Linda Burney is an Indigenous Labor Party member, who was the first Aboriginal woman elected to the Australian Parliament. Her 33-year-old son, Binni, who struggled ‘with mental health and with addiction’ died in the family’s Sydney home in October.
Burney took a leave of absence to grieve but returned to parliament as it was debating a proposed Bill on same-sex marriage. The Bill successfully passed the Senate after Australians voted in favour of changing the law to allow same-sex couples to marry in a postal survey on the issue.
Burney told the parliament she did not think twice about supporting the Bill for marriage equality.
‘I have never had a second thought,’ she said.
‘It seemed to be so obvious.’
But then the tone of her speech took a turn.
‘I support marriage equality as someone who has and has had loved ones who identify as LGBTI,’ she said.

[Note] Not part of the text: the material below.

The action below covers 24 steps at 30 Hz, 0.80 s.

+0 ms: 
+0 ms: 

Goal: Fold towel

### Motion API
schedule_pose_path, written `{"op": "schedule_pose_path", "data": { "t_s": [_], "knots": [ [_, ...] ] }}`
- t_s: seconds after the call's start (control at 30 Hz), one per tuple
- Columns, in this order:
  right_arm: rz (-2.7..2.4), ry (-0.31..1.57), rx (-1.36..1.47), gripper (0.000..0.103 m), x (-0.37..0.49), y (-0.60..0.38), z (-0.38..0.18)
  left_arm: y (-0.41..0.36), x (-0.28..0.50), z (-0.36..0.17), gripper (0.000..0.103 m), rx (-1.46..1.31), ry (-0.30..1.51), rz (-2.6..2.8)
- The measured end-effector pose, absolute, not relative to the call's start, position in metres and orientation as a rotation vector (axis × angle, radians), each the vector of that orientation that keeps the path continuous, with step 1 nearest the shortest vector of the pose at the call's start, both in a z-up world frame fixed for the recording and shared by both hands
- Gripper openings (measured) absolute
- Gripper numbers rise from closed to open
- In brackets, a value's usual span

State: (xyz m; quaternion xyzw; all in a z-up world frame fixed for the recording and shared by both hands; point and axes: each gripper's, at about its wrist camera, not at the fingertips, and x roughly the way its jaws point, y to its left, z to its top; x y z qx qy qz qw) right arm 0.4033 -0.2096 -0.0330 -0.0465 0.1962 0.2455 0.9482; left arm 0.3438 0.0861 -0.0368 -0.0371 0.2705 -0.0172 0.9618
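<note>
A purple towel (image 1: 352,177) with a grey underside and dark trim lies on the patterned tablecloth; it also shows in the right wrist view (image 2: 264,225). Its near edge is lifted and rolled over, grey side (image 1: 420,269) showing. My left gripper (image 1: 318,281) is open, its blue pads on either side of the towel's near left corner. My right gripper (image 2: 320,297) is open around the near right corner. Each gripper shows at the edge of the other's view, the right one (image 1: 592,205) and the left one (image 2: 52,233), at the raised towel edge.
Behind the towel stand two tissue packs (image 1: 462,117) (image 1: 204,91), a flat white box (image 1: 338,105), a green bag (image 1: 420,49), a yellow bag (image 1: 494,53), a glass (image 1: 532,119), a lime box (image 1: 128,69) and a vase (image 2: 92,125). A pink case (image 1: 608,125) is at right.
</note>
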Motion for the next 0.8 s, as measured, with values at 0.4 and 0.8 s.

Her use of the past tense ‘had’ gave a clue that she may have been referring to her and she wiped away tears, Burney mentioned Binni.
‘To [LGBTIQ+ people], marriage equality would mean so much. I honour these people, and in particular my late son Binni,’ she said.
“I support marriage equality as someone who has, and has had, loved ones who identify as LGBTIQ. To them, marriage equality would mean so much” pic.twitter.com/UAj4UdqWZt
— Linda Burney MP (@LindaBurneyMP) December 5, 2017
Race and ‘yes’
Burney also used her speech to describe how she could relate to the discrimination LGBTI face as an Indigenous woman.
‘I support marriage equality as someone who is a member of a community that has experienced great discrimination and injustice, [and who] understands what it means to be rejected, and who understands what intergenerational trauma feels like, and what hurt and distress does to you,’ she said.
She also defended her New South Wales seat in Barton, whose multicultural demographic was one of many blamed for majority ‘no’ votes. Some commentators argued that electorates with high numbers of people from religious and/or non-English speakers were more likely to vote no.
‘I would issue great caution against this interpretation or analysis of the postal survey result,’ Burney said.
‘Even if all the voters from non-English speaking backgrounds in my electorate and in Australia voted No, that still wouldn’t account for the entirety of the No vote.’
‘So let’s just get a little bit of perspective on those results. I am proud of my electorate. I am proud of the fact that my electorate is one of the most multi-culturally diverse in the country. And they are proud of me. This diversity did not cause the No vote.
‘Voters want… conviction, they want truth. My conviction, and my life and what it stands for, is equity, and that means Yes to this proposition.’